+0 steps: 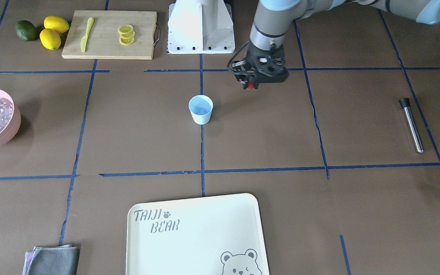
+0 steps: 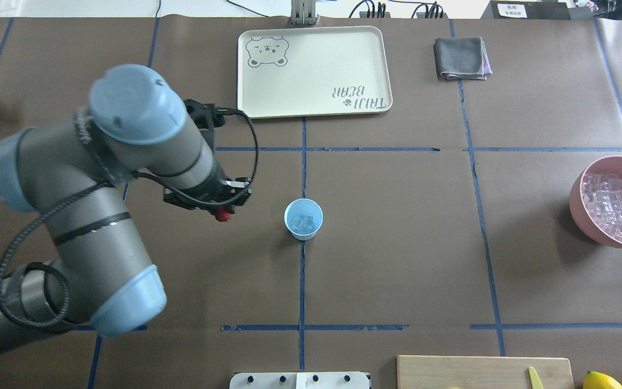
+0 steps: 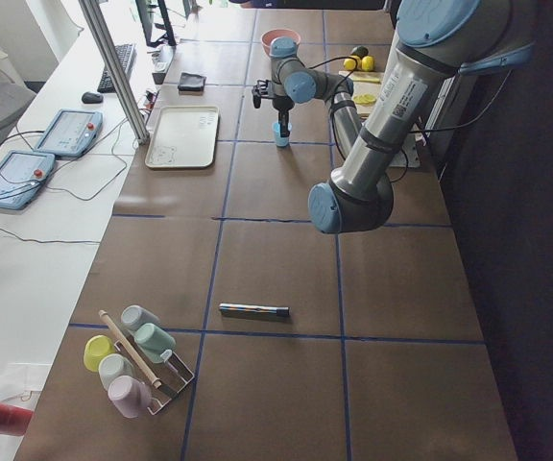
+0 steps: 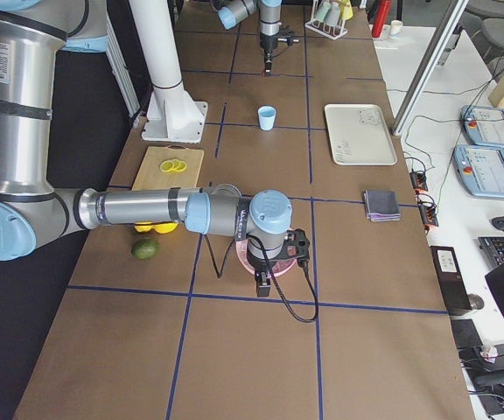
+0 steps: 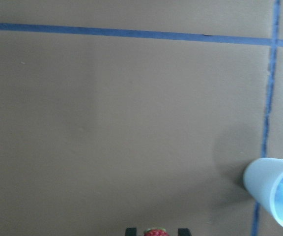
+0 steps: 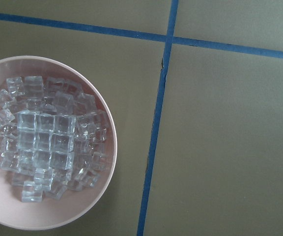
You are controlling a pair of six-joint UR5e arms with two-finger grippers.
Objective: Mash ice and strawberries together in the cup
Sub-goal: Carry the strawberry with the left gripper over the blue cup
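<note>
Cup (image 1: 201, 117), table centre: holds a few ice cubes (image 2: 302, 222).
Pink bowl (image 2: 578, 213), far right: heaped with cubes.
Left gripper (image 2: 223, 213), left of cup: jaws clamped on strawberry (image 1: 250, 86).
Right gripper (image 4: 263, 282), above bowl: jaw state cannot be told.

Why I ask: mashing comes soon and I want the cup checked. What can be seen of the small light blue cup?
The small light blue tapered plastic cup is plain, handleless and wider at the rim. It stands upright on the brown paper table, over a blue tape line. A few clear ice cubes lie inside. Nothing else touches it; the left gripper, shut on a small red strawberry, hangs beside it, apart.
</note>
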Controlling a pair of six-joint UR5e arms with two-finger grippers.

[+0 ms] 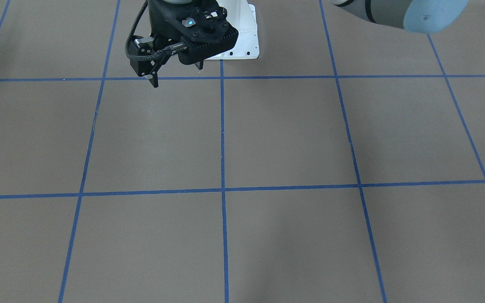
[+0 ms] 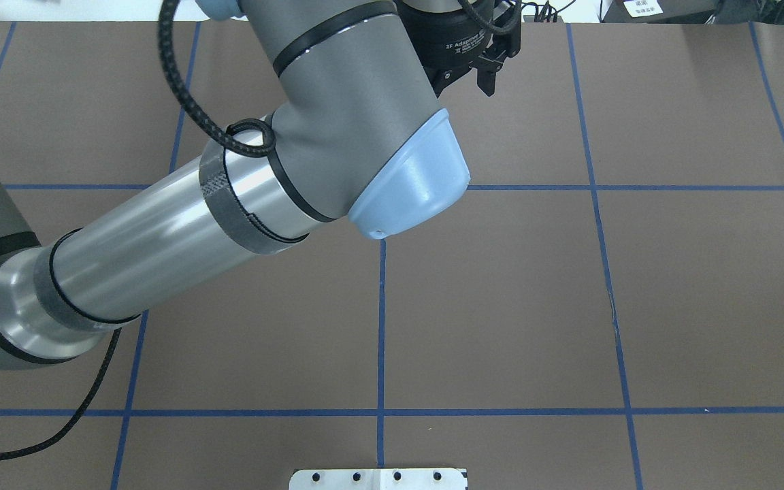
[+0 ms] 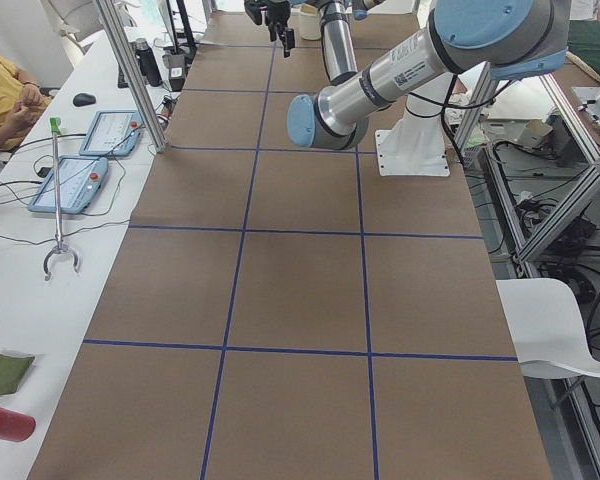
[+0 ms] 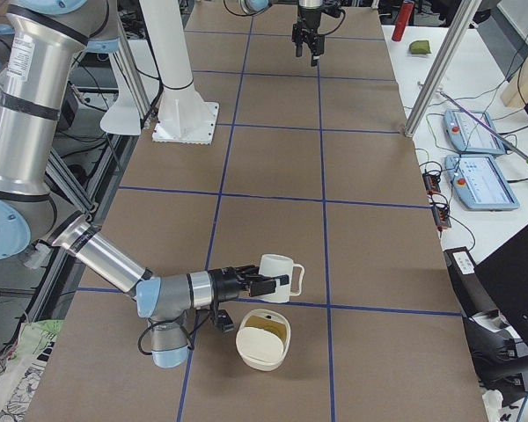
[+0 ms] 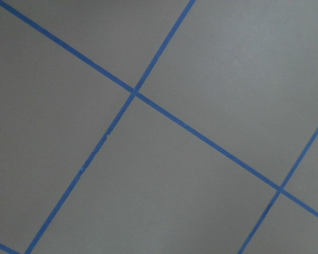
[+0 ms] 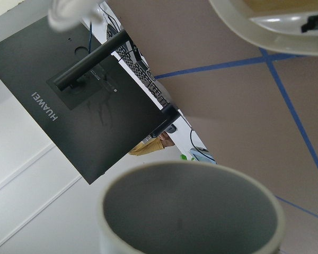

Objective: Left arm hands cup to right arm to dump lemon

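Projecting ahead of the right gripper (image 4: 255,283), closure not discernible, the cup (image 4: 279,268) hung just beside the bowl (image 4: 262,359); the left gripper (image 2: 467,80), spread and empty, stood far off.

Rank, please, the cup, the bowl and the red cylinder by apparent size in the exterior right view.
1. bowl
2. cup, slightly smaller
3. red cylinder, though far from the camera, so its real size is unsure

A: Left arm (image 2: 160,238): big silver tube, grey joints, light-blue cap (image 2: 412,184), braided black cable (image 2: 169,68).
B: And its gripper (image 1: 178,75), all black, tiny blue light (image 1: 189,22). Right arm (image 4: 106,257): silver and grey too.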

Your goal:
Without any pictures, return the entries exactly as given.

Your response:
+0 steps: 
+0 steps: 
+0 steps: 
+0 steps: 
+0 steps: 
+0 steps: 
You are controlling a pair of six-joint UR5e arms with two-finger grippers.
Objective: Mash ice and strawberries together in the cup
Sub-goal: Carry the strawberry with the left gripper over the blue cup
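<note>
Cup (image 1: 201, 117), table centre: holds a few ice cubes (image 2: 302, 222).
Pink bowl (image 2: 578, 213), far right: heaped with cubes.
Left gripper (image 2: 223, 213), left of cup: jaws clamped on strawberry (image 1: 250, 86).
Right gripper (image 4: 263, 282), above bowl: jaw state cannot be told.

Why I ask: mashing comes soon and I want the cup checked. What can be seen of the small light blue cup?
The small light blue tapered plastic cup is plain, handleless and wider at the rim. It stands upright on the brown paper table, over a blue tape line. A few clear ice cubes lie inside. Nothing else touches it; the left gripper, shut on a small red strawberry, hangs beside it, apart.
</note>
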Controlling a pair of six-joint UR5e arms with two-finger grippers.

[+0 ms] 
[+0 ms] 
[+0 ms] 
[+0 ms] 
[+0 ms] 
[+0 ms] 

Objective: Left arm hands cup to right arm to dump lemon

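Projecting ahead of the right gripper (image 4: 255,283), closure not discernible, the cup (image 4: 279,268) hung just beside the bowl (image 4: 262,359); the left gripper (image 2: 467,80), spread and empty, stood far off.

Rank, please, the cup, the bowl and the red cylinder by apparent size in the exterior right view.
1. bowl
2. cup, slightly smaller
3. red cylinder, though far from the camera, so its real size is unsure

A: Left arm (image 2: 160,238): big silver tube, grey joints, light-blue cap (image 2: 412,184), braided black cable (image 2: 169,68).
B: And its gripper (image 1: 178,75), all black, tiny blue light (image 1: 189,22). Right arm (image 4: 106,257): silver and grey too.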

No further response is required.